25 thoughts on “Donotpay, But Do Not Complain

  1. B. McLeod

    Well, this certainly made me rethink the IPO chatbot I was going to use to finance my new, net-based legal services concept. I guess it’s back to Go Fund Me.

    1. SHG Post author

      On the contrary, IPO away then get the hell out before the lawsuits and imprisonment for UPL. Remember, you’re American and we can find you.

  2. Marc Whipple

    I built a chatbot with the idea that it could at least tell people the difference between patents and copyrights and which one to ask a lawyer about. It is incredibly basic and simplifies the concepts to the point where I don’t even want to show it to lawyers because they will point out all the crucial things it is oversimplifying.

    I showed it to a tech expert and they said, “Too wordy. Reads like a blog. Too much text to read on a phone.”

    If that’s how my Lord-I’m-nearly-afraid-to-let-people-use-it super simple chatbot is received, I don’t see this actually-gives-advice chatbot going anywhere good.

    1. SHG Post author

      Don’t be silly. Poor people are for practice, and passionate people believe strongly enough to overcome anything. It will all work out fine, and if it doesn’t, at least they tried. Trying makes them feel all good and social justice-y about themselves, and seriously, isn’t that what really matters?

  3. Richard Kopf

    SHG,

    From Ms. Dupere*, at Mashable:

    Browder “says he witnessed how many lawyers ‘exploit human misery’ for profit, especially impacting low-income people.”

    If this vast group of lawyers didn’t exploit the human misery of poor people, then an infinite number of computer geeks would fill the gap. I prefer those lawyers. They shower more frequently.
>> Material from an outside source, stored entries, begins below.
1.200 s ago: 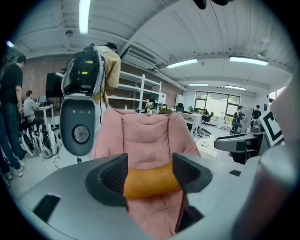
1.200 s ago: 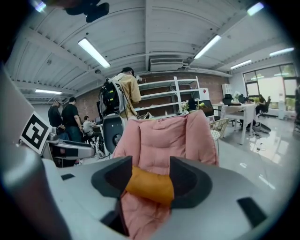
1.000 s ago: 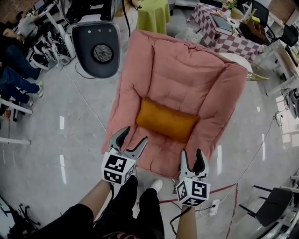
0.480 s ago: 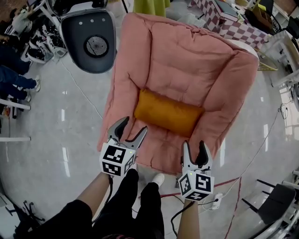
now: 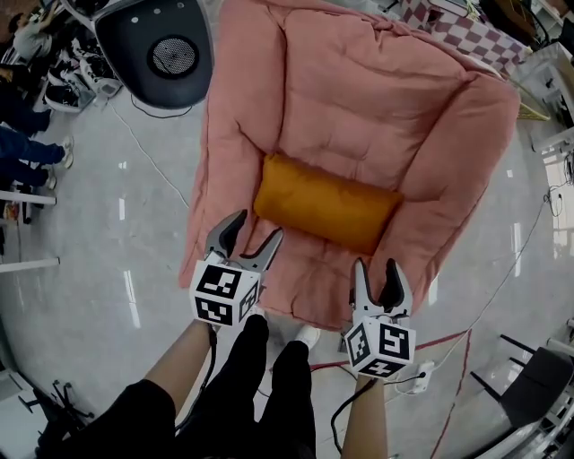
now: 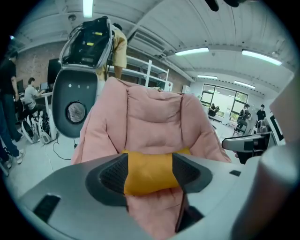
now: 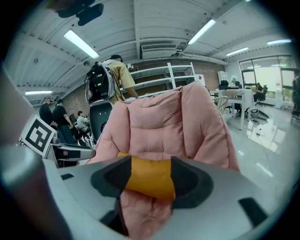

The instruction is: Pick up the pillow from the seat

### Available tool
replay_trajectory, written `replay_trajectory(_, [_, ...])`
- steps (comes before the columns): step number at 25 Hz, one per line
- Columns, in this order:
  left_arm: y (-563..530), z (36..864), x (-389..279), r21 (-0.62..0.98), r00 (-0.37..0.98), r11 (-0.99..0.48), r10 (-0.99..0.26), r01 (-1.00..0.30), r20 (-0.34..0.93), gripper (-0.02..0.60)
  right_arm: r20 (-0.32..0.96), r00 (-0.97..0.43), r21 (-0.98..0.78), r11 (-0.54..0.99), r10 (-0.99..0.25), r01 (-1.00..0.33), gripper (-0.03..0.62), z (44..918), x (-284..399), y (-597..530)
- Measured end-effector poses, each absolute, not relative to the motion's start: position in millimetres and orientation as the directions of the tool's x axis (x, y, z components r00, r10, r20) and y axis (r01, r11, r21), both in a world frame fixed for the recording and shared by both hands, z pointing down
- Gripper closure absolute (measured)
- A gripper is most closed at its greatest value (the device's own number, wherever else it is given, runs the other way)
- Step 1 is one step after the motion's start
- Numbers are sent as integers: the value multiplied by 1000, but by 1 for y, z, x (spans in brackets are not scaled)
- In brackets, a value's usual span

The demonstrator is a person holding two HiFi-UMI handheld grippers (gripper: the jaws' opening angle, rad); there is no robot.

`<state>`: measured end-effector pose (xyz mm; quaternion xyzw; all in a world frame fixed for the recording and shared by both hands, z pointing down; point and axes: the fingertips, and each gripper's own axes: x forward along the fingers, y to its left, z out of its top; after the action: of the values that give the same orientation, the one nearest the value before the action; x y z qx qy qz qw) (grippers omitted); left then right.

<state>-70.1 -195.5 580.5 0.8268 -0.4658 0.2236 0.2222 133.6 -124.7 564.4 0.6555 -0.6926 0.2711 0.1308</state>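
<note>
An orange pillow (image 5: 326,203) lies across the seat of a pink padded chair (image 5: 359,99). Both grippers hang short of the seat's front edge, apart from the pillow. My left gripper (image 5: 247,238) is open, pointing at the pillow's left end. My right gripper (image 5: 380,273) is open too, below the pillow's right end. In the left gripper view the pillow (image 6: 149,171) shows beyond the open jaws, with nothing between them. The right gripper view frames the pillow (image 7: 149,177) the same way, with the chair (image 7: 159,122) behind it.
A black and white round machine (image 5: 157,49) stands on the grey floor left of the chair. Seated people (image 5: 22,99) are at the far left. A checkered table (image 5: 453,22) is behind the chair. A power strip (image 5: 420,376) and cable lie by my feet.
Both grippers have sunk and come closer to the chair's front edge. The pillow and chair now look larger in the head view. The jaws stay open.
</note>
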Motion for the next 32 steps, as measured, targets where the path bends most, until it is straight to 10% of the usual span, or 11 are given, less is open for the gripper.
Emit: replay_trajectory(32, [-240, 711, -55, 102, 419, -474, -633, -875, 651, 301, 623, -75, -168, -39, -779, -985, 315, 699, 159, -170])
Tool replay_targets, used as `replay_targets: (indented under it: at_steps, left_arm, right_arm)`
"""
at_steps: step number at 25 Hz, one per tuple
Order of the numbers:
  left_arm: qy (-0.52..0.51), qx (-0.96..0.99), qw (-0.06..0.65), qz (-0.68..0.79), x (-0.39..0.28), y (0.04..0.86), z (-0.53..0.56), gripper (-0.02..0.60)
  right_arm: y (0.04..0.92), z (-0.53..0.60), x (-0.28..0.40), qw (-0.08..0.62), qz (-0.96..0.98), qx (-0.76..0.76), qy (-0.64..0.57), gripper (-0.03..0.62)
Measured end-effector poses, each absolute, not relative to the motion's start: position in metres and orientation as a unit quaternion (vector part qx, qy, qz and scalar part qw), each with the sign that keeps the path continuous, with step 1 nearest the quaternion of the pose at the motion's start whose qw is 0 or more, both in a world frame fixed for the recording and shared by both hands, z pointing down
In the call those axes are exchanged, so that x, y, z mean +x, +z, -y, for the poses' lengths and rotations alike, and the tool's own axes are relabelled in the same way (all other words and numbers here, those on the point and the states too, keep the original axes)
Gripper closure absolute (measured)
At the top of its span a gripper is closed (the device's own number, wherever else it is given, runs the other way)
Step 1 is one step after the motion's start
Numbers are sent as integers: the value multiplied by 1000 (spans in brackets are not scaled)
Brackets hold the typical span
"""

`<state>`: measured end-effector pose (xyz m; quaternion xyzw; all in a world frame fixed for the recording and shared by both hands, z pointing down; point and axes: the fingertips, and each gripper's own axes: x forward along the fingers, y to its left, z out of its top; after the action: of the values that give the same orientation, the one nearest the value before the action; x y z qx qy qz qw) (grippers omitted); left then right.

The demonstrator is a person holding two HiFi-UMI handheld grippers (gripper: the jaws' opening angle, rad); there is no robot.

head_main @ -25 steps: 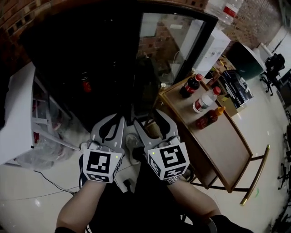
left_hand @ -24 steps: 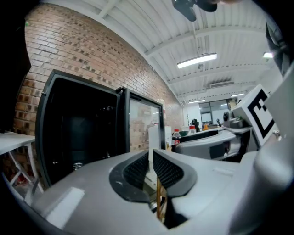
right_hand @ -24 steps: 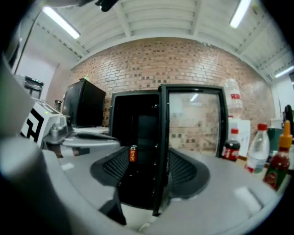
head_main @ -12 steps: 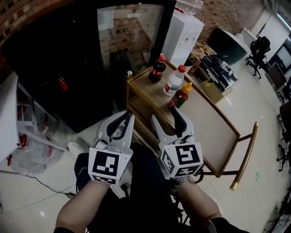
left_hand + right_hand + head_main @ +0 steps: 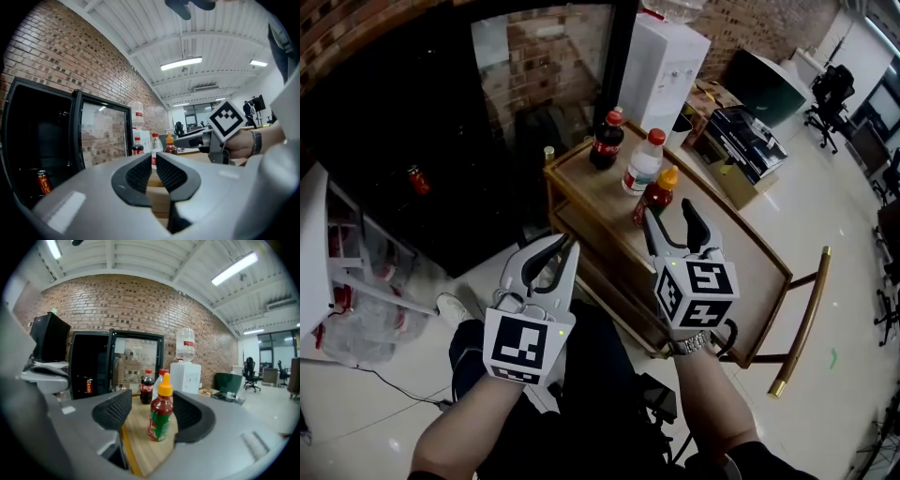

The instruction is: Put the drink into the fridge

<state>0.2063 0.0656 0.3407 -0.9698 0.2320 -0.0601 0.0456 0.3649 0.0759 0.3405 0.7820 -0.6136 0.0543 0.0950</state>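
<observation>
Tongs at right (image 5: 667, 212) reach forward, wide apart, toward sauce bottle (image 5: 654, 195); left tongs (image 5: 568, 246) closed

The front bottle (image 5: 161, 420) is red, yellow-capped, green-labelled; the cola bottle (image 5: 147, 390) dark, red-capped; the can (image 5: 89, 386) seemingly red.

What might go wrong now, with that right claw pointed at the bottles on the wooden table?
The open right gripper lines up with the orange-capped sauce bottle, likely no drink, so it may grab the wrong thing. The cola bottle and water bottle stand close behind it; reaching past could topple one.
</observation>
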Motion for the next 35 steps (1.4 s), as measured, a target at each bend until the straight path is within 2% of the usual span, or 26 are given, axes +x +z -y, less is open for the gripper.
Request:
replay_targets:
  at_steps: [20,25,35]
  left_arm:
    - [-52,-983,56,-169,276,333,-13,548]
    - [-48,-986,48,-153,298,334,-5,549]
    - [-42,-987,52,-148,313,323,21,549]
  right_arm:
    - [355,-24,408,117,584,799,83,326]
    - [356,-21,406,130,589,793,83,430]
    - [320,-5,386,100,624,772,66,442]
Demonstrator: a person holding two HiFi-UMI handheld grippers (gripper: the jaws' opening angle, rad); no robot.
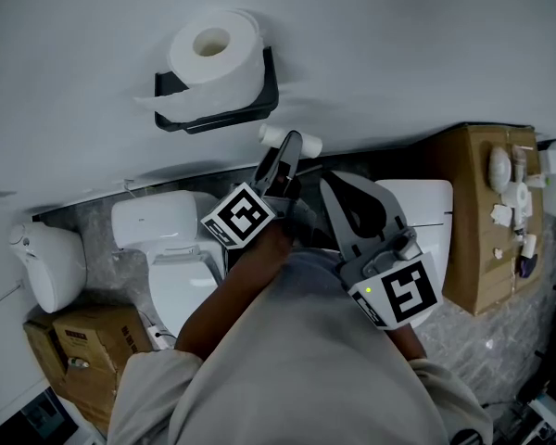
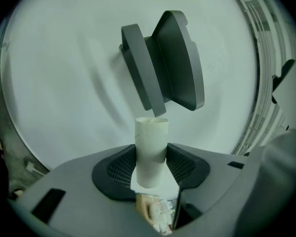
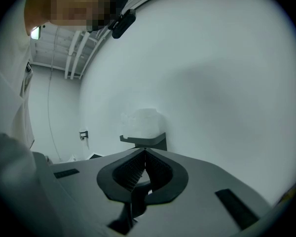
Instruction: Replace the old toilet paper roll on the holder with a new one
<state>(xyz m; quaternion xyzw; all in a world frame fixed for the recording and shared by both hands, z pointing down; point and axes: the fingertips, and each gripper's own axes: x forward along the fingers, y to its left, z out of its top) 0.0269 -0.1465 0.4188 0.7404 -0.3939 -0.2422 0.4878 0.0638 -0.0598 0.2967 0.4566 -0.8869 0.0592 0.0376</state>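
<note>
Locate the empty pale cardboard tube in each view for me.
Head view: empty pale cardboard tube, upper centre at the left gripper tip, below the dark wall holder.
Left gripper view: bottom centre, gripped between the jaws.
Right gripper view: not in it.
Shared landmark: the holder.

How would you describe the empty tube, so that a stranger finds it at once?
Start at the black holder on the white wall, which carries a full roll. Just below its right end, the fingers of the left gripper clamp the empty tube: thin, bare and hollow, unlike the fat roll above.
</note>
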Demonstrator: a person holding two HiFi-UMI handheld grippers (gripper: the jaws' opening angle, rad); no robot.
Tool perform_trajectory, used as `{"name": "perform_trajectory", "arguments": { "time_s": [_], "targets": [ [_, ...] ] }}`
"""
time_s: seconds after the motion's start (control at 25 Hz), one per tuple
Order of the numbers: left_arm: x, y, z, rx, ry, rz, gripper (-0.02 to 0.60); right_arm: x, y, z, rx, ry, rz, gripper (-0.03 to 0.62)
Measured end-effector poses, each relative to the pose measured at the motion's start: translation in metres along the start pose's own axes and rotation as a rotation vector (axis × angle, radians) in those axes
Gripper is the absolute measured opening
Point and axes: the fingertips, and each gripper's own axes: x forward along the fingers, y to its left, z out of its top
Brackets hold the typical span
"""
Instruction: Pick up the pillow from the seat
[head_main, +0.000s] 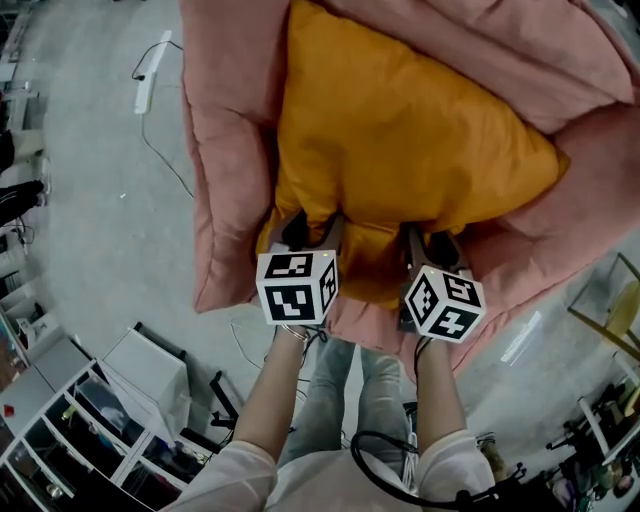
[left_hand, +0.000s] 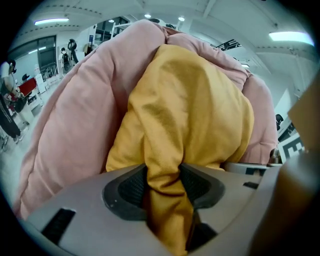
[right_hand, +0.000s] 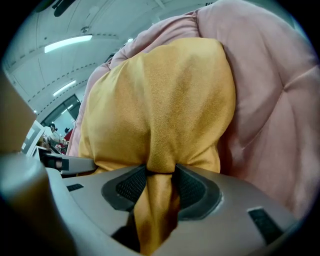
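Grey floor (head_main: 90, 200) fills frame left, with white shelving (head_main: 60, 440) at lower left; a pink padded seat (head_main: 230, 150) spans the top, and the orange pillow (head_main: 400, 140) lies in it at centre. The left gripper (head_main: 312, 232), lower centre-left, has its jaws pinched on a fold of the pillow's near edge. The right gripper (head_main: 428, 240), near it to the right, clamps another fold the same way.

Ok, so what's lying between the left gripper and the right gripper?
In the head view, only the near edge of the orange pillow runs between the left gripper and the right gripper; each is clamped on a fold of it.
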Motion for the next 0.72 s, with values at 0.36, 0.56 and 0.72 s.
{"name": "perform_trajectory", "arguments": {
  "time_s": [0.36, 0.56, 0.72],
  "targets": [
    [-0.01, -0.007, -0.002, 0.0, -0.007, -0.032, 0.102, -0.006, 0.01, -0.002, 0.024, 0.003, -0.006, 0.086],
    [-0.018, -0.011, -0.006, -0.042, -0.023, -0.06, 0.063, -0.01, 0.013, -0.006, 0.036, 0.004, 0.016, 0.049],
    [-0.027, -0.012, -0.005, -0.047, -0.039, -0.052, 0.05, -0.019, 0.017, -0.005, 0.036, -0.01, 0.02, 0.042]
  ]
}}
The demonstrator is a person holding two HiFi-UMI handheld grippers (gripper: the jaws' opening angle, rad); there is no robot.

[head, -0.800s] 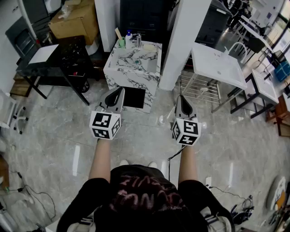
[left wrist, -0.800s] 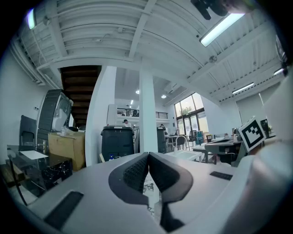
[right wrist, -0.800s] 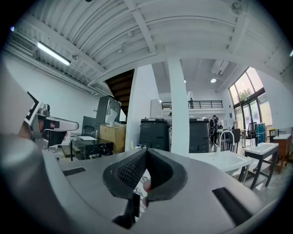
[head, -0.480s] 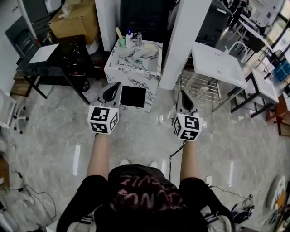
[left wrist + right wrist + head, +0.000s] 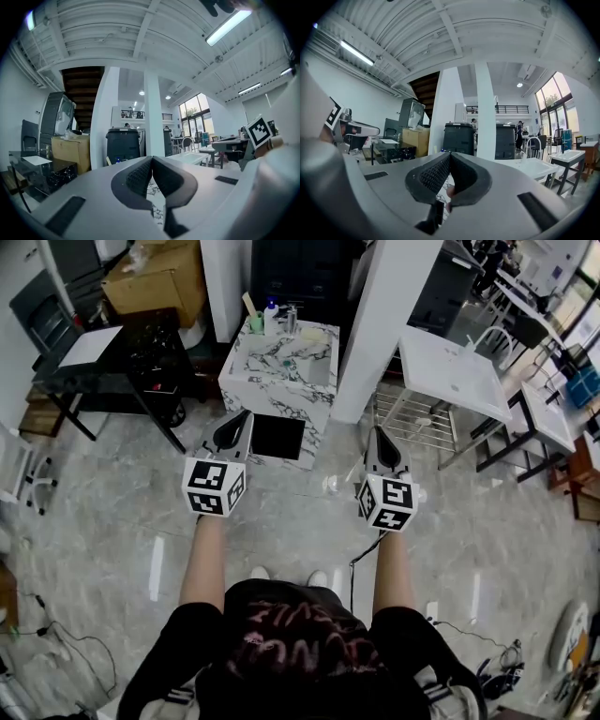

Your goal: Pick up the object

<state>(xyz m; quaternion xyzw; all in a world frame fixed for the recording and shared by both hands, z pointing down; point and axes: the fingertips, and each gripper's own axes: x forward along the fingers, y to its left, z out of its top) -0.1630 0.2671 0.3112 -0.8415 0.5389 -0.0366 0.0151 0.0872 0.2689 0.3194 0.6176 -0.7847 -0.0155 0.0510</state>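
Observation:
A marble-patterned counter (image 5: 302, 401) stands ahead of me on the floor. On its top are a green cup (image 5: 254, 324), two small bottles (image 5: 273, 311) and a pale flat item (image 5: 315, 334). My left gripper (image 5: 241, 417) is held in the air short of the counter's near left corner, jaws shut and empty. My right gripper (image 5: 377, 434) hovers level with it, to the right of the counter and in front of a white column (image 5: 384, 324). In the left gripper view the left gripper's (image 5: 152, 159) pads meet, and in the right gripper view the right gripper's (image 5: 450, 155) pads meet too.
A black table (image 5: 103, 362) with a cardboard box (image 5: 159, 282) behind it stands at the left. A white table (image 5: 450, 371) and a wire rack (image 5: 412, 427) are at the right. A white chair (image 5: 19, 474) is at the far left. Cables (image 5: 56, 643) trail on the floor.
Both grippers have risen a little and edged toward the counter. Their jaws stay shut and empty.

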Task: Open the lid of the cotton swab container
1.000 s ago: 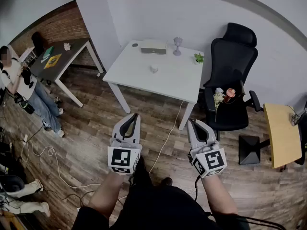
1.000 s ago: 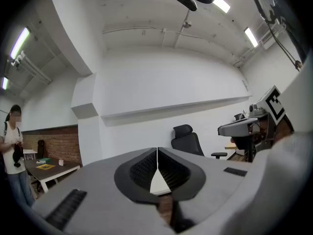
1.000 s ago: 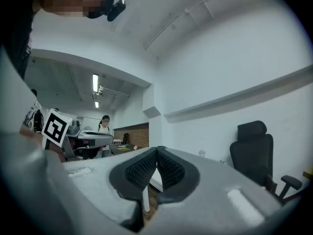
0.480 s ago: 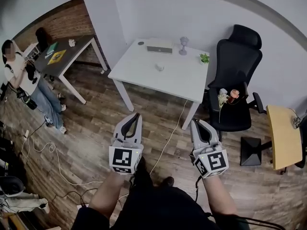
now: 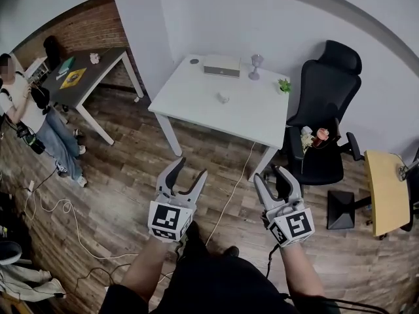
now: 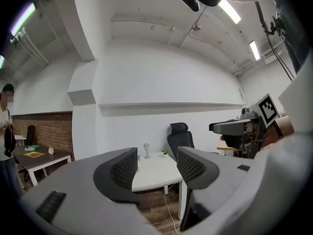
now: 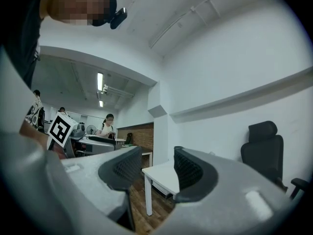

Better call Saul!

    All the best.

    RGK

    *”Katie Dupere is a Social Good reporter at Mashable, covering activism, identities and social impact. Prior to her work with Mashable, Katie penned pieces about queerness, body positivity, sex and relationships for Gurl. She also previously contributed LGBTQ news coverage to PinkNews.”

      1. wilbur

        I always wanted business cards with Mr. Fuji, the wrestling manager’s nickname: “The Devious One”.

        The State wouldn’t pop for them, so it’s just plain “Wilbur”.

  4. kushiro

    I figure the first 2 or 3 dozen of these submissions will feature some combination of:

    not driving, traveling
    not the person, but the agent for the person
    gold fringe on the flag
    “am I being detained?”
    random selections from Black’s Law Dictionary
    “I DO NOT CONSENT!”

  5. Gregg

    Somebody needs to make a bot: “How to Sue the Makers of Legal Bots Because Your Life Went to Shit after You Followed Their Advice.”

  6. JimEd

    In one of my future worlds you are restrained in a medical harness, forced to answer legal questions through a poorly designed app.

  7. Patrick Maupin

    It’s one thing to tell poor people who can’t figure out on their own that they should put some antibiotic ointment, then a band-aid, on their cut. It’s another to tell them how to perform brain surgery on their kids.

    I don’t see a bright line; ergo there must be no line.

    Trepanation FTW!

    1. Alurkalot

      Trepanning is no more brain surgery than is scalping. Both are merely means to the end; precursors to the main event. Says so right here in my new ad-supported app.

        1. Alurkalot

          That’s what she said.

          You’re still conflating the two. Once you’ve trepanned, the brain is available for further and/or additional manipulation, but the skull already has the access port established. It is not necessary to remove the trepanning instrument to proceed with the organ surgery.

  8. andrews

    The [donotpay.co.uk] chatbot access appears to have been replaced with one of those domain parking pages. This may not help with your parking tickets or other legal problems.

    It is still probably not efficient to pay a lawyer to fight most parking tickets. Even the handicapped-parking tickets here would make that a marginal proposition unless you found someone who handled huge stacks of them.

    1. SHG Post author

      For parking tix, it was a great idea. The problem is trying to scale it to other areas of law that are more consequential.